WHAT TO PRODUCE: If a line holds the word "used", copy it from the entries.

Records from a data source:
================================
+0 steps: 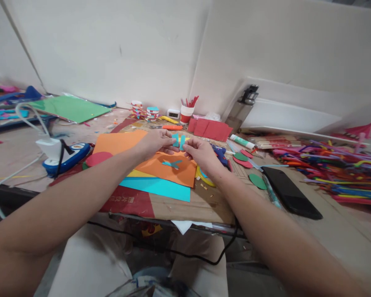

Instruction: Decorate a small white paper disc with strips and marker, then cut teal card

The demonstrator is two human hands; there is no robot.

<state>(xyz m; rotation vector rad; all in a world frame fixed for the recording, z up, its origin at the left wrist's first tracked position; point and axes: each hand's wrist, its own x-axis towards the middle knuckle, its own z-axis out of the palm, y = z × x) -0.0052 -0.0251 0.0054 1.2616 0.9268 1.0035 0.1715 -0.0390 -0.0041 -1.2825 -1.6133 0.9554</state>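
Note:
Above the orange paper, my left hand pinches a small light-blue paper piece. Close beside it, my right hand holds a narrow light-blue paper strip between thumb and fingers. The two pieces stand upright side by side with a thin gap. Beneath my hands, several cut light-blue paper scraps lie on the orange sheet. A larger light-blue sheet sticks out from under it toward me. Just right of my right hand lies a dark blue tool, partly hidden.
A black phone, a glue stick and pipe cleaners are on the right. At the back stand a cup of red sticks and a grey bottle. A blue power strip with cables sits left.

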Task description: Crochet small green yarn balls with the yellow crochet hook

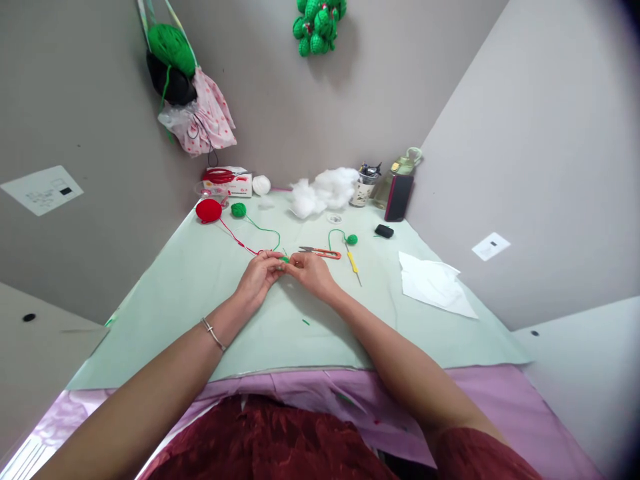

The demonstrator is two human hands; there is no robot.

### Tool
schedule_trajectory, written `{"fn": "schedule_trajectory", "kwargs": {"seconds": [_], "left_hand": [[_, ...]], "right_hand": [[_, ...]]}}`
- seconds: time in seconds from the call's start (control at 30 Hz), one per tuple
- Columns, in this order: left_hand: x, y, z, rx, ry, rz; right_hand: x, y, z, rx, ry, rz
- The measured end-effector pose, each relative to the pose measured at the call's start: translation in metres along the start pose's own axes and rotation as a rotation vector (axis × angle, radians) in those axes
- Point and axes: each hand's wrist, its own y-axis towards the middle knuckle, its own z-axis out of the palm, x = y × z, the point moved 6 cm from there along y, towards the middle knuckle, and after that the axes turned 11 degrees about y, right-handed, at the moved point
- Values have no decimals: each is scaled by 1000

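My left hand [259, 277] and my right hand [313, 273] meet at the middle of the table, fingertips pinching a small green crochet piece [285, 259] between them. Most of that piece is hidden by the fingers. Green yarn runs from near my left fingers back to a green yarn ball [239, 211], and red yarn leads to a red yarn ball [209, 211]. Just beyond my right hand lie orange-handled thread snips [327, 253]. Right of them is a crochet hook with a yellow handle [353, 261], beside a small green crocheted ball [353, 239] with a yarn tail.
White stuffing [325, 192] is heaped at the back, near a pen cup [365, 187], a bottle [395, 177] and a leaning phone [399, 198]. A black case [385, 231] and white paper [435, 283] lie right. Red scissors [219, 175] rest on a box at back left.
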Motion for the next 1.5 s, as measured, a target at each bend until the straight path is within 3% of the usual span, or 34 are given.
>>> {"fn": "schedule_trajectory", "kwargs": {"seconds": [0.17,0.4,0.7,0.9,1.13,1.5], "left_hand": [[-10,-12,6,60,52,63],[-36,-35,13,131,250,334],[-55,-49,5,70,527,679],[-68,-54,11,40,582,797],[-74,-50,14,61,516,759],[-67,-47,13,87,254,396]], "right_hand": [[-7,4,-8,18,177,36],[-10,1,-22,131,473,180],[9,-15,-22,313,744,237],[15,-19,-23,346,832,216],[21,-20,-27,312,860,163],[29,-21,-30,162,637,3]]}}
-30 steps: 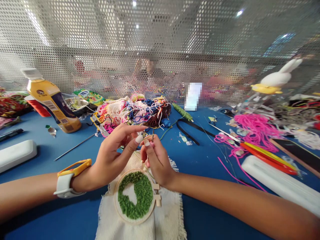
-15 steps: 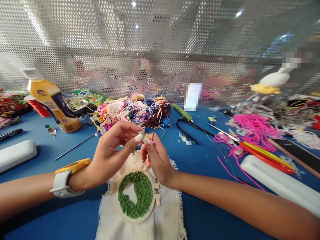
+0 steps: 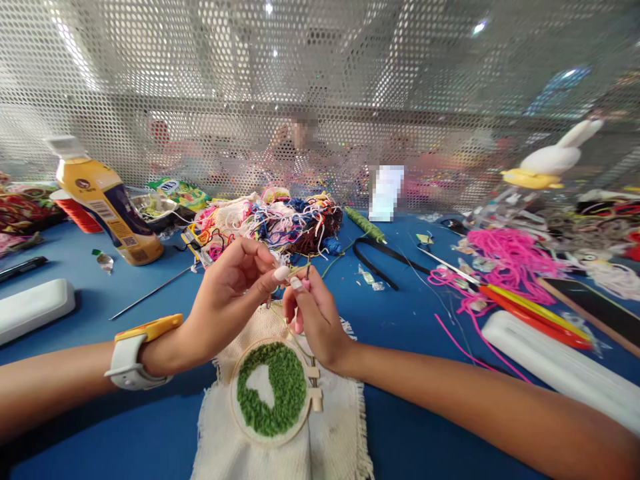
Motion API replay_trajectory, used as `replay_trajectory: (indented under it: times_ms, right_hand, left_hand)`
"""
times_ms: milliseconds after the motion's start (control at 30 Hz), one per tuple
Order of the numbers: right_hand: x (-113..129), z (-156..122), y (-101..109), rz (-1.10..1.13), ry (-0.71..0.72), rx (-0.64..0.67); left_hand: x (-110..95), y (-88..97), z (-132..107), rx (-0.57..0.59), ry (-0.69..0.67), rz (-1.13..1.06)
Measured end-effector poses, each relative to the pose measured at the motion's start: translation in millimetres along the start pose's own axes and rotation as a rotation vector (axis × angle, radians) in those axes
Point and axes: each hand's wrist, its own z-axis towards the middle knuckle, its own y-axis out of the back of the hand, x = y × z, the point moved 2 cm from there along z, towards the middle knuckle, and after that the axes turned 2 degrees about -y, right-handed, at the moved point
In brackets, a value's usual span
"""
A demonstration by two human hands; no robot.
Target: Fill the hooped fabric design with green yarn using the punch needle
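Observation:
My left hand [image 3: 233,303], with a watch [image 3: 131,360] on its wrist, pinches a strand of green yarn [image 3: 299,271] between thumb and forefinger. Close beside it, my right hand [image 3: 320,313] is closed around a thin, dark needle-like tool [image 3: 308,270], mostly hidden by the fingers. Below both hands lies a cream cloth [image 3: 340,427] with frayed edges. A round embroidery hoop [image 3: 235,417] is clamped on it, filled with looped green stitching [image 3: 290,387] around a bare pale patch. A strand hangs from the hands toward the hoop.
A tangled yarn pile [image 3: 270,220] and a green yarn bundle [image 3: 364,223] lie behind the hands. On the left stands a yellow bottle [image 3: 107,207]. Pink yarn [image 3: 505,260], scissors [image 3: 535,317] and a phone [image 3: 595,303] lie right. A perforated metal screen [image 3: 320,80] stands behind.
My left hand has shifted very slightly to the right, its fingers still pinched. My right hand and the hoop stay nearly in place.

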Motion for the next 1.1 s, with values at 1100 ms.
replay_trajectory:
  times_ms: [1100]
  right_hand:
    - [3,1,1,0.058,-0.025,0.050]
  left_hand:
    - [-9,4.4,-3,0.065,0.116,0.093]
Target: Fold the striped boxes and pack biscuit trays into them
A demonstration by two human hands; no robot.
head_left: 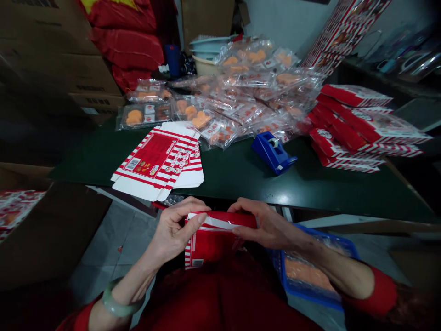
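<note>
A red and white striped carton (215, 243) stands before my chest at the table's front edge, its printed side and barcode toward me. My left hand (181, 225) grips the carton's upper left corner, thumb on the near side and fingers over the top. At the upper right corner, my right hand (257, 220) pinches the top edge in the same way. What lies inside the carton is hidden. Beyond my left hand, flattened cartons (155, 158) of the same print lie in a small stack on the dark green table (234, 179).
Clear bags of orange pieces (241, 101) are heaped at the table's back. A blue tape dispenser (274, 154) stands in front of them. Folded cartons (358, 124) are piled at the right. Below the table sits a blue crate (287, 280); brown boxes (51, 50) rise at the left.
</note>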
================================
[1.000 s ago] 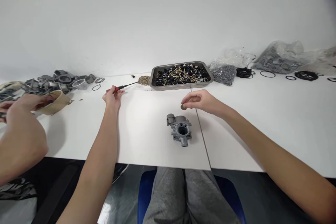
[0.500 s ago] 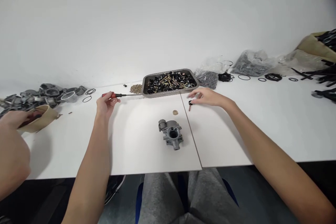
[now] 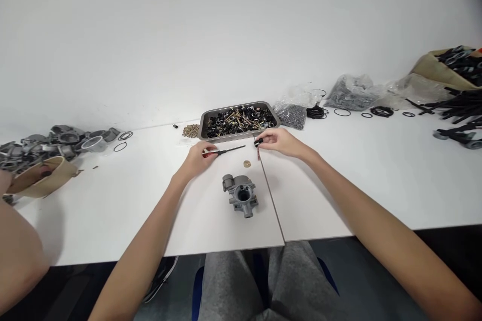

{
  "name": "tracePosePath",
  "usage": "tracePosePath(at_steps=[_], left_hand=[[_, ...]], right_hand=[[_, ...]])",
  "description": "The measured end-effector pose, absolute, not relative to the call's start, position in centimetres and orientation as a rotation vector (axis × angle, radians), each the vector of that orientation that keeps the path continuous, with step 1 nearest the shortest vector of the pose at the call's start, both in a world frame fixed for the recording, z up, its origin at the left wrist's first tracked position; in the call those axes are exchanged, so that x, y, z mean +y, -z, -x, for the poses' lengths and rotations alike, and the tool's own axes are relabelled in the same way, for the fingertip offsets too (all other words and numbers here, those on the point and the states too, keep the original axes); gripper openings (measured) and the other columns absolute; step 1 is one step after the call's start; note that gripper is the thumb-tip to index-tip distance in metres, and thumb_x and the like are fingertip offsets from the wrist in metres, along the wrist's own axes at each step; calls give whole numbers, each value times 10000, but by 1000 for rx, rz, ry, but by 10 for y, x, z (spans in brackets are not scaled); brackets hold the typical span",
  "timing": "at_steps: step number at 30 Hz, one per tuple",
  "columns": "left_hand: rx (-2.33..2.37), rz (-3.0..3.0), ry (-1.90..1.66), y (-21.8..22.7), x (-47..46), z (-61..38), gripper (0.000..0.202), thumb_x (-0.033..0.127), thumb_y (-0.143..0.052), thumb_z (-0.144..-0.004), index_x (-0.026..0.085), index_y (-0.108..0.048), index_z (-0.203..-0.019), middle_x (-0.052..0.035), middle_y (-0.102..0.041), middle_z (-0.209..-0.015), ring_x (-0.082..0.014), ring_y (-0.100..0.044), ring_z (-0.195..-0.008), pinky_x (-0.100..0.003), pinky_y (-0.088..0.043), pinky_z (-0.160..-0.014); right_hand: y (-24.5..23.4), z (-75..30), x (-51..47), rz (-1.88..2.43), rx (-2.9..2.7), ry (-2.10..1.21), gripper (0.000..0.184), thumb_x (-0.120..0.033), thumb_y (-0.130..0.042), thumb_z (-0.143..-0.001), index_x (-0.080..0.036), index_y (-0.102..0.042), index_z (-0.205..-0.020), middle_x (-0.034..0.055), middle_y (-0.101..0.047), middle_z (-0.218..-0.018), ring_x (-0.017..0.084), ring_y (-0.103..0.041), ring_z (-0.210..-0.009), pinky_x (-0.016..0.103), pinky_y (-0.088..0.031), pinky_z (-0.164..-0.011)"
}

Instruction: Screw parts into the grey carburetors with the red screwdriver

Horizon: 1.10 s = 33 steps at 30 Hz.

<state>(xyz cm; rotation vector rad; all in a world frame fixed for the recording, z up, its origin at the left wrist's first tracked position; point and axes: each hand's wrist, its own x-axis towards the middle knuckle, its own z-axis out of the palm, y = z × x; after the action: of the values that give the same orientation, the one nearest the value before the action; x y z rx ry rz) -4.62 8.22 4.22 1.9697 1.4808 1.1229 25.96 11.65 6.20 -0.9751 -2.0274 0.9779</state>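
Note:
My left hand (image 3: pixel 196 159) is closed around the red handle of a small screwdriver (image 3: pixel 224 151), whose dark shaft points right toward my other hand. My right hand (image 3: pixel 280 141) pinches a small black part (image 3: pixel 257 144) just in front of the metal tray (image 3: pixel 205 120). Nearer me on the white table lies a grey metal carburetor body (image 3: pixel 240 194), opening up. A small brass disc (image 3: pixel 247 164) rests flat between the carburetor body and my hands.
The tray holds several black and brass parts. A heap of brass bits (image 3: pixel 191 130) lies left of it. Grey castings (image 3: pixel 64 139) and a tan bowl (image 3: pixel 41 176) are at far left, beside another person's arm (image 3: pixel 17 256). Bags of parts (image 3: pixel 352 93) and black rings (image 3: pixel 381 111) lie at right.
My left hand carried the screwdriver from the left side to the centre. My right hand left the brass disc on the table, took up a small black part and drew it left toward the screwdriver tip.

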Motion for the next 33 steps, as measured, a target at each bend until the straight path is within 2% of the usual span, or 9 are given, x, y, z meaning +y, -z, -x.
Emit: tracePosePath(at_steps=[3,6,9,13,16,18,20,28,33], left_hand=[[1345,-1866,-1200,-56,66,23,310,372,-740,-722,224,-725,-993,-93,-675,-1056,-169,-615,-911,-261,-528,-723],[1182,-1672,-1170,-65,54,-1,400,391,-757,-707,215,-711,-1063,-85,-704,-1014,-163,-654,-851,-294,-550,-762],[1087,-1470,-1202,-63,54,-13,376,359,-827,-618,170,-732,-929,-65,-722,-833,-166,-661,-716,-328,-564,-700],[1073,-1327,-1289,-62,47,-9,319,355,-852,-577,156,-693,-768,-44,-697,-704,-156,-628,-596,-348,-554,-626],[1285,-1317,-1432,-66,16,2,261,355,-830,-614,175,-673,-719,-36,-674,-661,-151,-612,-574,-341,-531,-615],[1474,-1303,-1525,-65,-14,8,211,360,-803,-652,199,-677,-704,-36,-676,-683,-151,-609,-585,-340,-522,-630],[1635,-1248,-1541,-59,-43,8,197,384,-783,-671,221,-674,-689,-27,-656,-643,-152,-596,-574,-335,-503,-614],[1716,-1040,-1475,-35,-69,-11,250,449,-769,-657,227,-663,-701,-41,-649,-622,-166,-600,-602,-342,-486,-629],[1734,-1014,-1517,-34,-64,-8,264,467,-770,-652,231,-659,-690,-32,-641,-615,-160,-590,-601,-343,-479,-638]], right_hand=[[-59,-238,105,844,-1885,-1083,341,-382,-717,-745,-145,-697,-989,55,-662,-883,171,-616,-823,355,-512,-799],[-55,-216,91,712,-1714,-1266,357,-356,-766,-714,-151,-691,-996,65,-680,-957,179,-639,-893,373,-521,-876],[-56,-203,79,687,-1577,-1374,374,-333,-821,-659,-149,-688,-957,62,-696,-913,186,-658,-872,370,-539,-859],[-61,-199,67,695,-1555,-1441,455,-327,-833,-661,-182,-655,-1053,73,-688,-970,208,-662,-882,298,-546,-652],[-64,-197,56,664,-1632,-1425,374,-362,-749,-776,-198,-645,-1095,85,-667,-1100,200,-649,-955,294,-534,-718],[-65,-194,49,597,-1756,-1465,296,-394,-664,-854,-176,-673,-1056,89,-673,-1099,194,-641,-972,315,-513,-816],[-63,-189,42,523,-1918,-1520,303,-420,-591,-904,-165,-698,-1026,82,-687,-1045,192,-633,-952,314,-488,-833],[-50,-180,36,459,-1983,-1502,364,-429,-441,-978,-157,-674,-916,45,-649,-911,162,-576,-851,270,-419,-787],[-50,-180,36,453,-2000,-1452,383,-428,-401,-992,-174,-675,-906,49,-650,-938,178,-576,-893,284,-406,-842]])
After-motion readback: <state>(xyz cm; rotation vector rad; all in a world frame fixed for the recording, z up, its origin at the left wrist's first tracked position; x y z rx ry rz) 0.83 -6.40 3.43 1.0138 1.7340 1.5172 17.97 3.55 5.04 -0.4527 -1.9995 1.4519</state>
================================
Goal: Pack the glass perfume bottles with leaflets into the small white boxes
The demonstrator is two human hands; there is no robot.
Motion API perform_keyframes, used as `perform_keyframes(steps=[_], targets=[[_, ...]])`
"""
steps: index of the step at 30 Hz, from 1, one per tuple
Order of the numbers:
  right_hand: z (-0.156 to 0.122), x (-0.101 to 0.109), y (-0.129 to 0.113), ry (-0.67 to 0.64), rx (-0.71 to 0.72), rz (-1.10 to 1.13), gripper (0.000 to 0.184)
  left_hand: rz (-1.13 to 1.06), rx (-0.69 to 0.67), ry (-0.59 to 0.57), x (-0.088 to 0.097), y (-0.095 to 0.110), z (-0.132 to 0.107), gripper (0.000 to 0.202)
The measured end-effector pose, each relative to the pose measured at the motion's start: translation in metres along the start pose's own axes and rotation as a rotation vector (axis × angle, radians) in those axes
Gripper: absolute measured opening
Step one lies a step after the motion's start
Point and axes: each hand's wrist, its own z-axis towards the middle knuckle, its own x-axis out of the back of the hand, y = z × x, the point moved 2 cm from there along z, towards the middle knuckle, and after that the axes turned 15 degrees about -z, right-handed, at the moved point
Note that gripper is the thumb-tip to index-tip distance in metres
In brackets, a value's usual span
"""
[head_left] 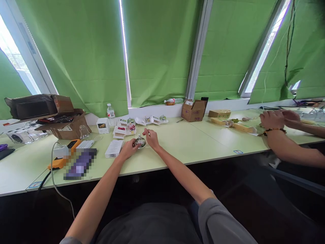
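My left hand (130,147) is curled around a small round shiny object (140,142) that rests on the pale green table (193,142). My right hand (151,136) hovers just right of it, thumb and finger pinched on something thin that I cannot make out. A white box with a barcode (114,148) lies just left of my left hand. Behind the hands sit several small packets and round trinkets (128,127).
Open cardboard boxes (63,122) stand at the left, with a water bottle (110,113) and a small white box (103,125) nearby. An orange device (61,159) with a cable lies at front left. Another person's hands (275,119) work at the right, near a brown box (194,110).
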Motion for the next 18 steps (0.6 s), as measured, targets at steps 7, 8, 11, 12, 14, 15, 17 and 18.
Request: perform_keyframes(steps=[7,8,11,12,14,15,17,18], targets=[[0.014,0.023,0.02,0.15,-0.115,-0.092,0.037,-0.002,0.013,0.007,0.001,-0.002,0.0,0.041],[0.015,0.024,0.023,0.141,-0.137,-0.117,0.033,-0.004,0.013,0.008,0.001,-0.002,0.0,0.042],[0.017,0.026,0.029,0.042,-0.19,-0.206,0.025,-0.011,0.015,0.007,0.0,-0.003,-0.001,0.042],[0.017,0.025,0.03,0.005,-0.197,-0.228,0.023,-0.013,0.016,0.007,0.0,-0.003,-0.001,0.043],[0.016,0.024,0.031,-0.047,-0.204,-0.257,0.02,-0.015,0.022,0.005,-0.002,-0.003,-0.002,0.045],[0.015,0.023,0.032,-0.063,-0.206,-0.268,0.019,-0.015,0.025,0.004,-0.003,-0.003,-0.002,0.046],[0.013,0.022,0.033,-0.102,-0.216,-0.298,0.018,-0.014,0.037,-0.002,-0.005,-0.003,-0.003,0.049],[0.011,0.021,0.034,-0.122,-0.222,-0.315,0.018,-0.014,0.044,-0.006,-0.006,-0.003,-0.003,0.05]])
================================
COMPLETED EXERCISE:
Motion API replay_trajectory, used as `replay_trajectory: (indented under it: times_ms, right_hand, left_hand)`
Motion API perform_keyframes, used as `perform_keyframes(steps=[_], targets=[[_, ...]])`

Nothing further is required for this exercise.